HTML -> list of sentences? (semi-impossible task) 
Author Message
 HTML -> list of sentences? (semi-impossible task)

Hello, all.

Here's an idea I'm toying with. Suggestions
are welcome.

I want to take an HTML document (reasonably
well-formed, but not guaranteed) and remove
all the tags from it...

..and get a list of the *sentences* in the
document.

There are, of course, several things that make
this difficult:
  - need to distinguish between end-of-sentence
    and embedded punctuation, including both
    abbreviations and textual references to
    Ruby methods such as eof? and split!
  - need to treat sentence fragments as sentences
  - need to ignore blocks of code
  - etc.

My current approach is to start with htmlsplit
from the RAA. This is fairly simplistic, but
at least it doesn't have any dependencies.

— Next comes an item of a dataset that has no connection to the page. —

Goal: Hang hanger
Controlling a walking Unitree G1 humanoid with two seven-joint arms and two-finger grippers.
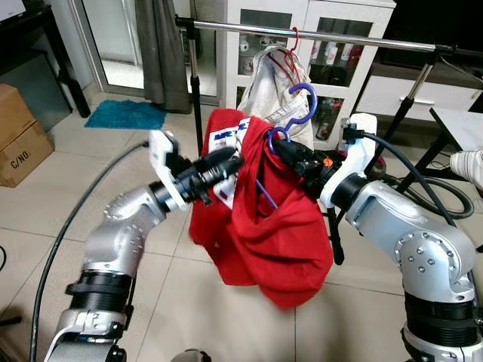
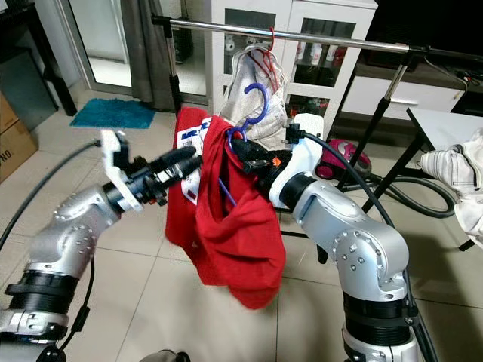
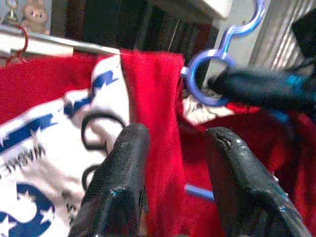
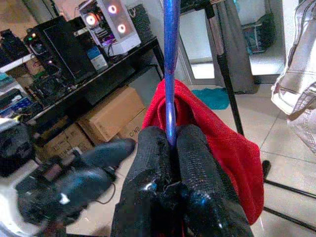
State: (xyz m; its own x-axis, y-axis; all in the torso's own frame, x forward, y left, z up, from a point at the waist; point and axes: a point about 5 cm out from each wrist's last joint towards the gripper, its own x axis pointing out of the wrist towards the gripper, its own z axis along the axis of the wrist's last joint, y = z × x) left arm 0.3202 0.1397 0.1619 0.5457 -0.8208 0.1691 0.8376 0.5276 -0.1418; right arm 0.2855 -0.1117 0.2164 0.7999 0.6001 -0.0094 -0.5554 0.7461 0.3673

Not sure whether to do it in two steps or not:
1. Convert to text
2. Process

Might be just as easy to do it in one step if
I knew what I was doing.

Also not sure what is the best tool/library for
this job.

Comments welcome.

Hal

--
Hal Fulton



Mon, 28 Nov 2005 10:38:13 GMT  
 HTML -> list of sentences? (semi-impossible task)

Quote:

> Here's an idea I'm toying with. Suggestions
> are welcome.

> I want to take an HTML document (reasonably
> well-formed, but not guaranteed) and remove
> all the tags from it...

> ...and get a list of the *sentences* in the
> document.

Attached is a 30 mins. hack of mine that does something like that.
The scanning part is really a kludge but I've been using it w/
acceptable results in a proxy that add hints to webpages on the fly.

Quote:
> There are, of course, several things that make
> this difficult:
>   - need to distinguish between end-of-sentence
>     and embedded punctuation, including both
>     abbreviations and textual references to
>     Ruby methods such as eof? and split!

They only way I can think of to do that is having a list of methods and
abbreviations to ignore.

Quote:
>   - need to treat sentence fragments as sentences
>   - need to ignore blocks of code

Kind of doable if you have a dictionary (/usr/share/dict/words should
be enough). For each candidate sentence, you see how many words are
there and take it if the percentage is above some threshold.

Quote:
>   - etc.

> My current approach is to start with htmlsplit
> from the RAA. This is fairly simplistic, but
> at least it doesn't have any dependencies.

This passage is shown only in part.